▶ _DATA BLOCK_:

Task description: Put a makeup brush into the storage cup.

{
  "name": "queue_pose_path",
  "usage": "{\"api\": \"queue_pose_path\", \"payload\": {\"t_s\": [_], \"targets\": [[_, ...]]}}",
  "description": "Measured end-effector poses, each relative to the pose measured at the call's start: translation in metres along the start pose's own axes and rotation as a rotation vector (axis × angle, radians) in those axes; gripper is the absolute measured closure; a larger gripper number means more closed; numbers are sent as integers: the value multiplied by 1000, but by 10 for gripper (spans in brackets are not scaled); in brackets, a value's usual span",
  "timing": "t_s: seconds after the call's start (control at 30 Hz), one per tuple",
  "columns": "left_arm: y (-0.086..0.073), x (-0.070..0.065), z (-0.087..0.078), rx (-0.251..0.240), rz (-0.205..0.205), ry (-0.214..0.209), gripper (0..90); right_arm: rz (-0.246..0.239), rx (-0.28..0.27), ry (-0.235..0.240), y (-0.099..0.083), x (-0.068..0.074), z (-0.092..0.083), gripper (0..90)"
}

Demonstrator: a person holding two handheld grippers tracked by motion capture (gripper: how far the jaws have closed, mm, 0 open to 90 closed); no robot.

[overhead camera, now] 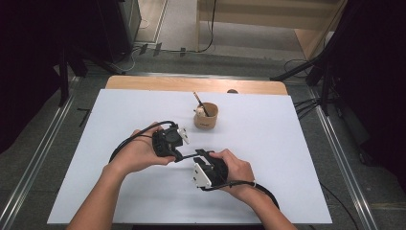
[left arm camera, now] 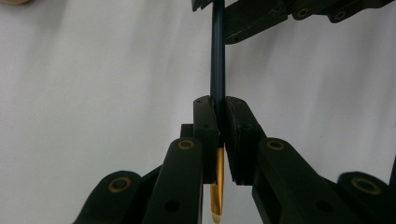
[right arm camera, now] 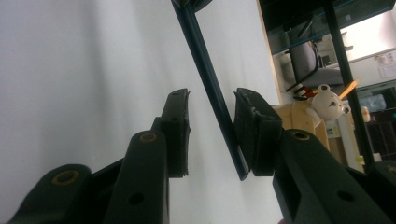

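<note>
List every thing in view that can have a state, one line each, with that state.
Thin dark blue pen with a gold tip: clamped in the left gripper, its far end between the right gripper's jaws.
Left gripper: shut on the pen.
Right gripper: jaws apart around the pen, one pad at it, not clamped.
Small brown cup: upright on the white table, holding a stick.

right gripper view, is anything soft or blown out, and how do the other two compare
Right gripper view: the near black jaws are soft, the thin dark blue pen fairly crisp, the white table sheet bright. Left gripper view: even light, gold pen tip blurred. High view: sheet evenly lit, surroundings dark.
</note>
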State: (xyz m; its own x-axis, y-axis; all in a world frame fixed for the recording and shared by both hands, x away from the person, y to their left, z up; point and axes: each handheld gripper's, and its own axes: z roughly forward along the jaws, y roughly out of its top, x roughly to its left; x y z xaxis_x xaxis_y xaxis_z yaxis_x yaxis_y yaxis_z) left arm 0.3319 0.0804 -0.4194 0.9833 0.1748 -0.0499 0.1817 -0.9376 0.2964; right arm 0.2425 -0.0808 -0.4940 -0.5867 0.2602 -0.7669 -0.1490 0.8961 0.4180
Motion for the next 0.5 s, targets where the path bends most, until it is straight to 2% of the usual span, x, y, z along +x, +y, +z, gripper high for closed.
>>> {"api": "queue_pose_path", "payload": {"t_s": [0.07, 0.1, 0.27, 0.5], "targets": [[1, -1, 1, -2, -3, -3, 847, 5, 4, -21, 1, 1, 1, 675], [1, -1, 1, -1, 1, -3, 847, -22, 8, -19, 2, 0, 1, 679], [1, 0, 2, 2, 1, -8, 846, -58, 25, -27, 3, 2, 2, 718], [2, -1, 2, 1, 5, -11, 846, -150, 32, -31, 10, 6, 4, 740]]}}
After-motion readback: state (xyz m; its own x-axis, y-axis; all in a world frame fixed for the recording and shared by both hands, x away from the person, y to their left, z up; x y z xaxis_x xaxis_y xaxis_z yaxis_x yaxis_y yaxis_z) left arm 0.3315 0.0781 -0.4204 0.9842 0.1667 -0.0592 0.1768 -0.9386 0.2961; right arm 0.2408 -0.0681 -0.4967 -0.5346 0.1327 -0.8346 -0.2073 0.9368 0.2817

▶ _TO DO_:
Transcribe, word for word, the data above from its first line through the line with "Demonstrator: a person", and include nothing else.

▶ _TASK OUTPUT_:
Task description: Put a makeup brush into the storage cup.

{
  "name": "queue_pose_path",
  "usage": "{\"api\": \"queue_pose_path\", \"payload\": {\"t_s\": [_], \"targets\": [[_, ...]]}}",
  "description": "Measured end-effector poses, each relative to the pose measured at the call's start: translation in metres along the start pose's own axes and rotation as a rotation vector (axis × angle, radians) in those axes; gripper is the absolute measured closure; a larger gripper number means more closed; numbers are sent as integers: the value multiplied by 1000, but by 10 for gripper (spans in brackets are not scaled); in brackets, a value's usual span",
  "timing": "t_s: seconds after the call's start (control at 30 Hz), one per tuple",
  "columns": "left_arm: y (-0.086..0.073), x (-0.070..0.065), z (-0.087..0.078), rx (-0.251..0.240), rz (-0.205..0.205), ry (-0.214..0.209), gripper (0..90); right_arm: rz (-0.246..0.239), rx (-0.28..0.27), ry (-0.235..0.240), y (-0.099..0.083), x (-0.068..0.074), z (-0.092..0.083), gripper (0..90)"
}

Demonstrator: a person holding two handheld grippers tracked by motion capture (gripper: how far the jaws have closed, mm, 0 open to 90 closed); no robot.

Nothing else is needed to finish the exercise.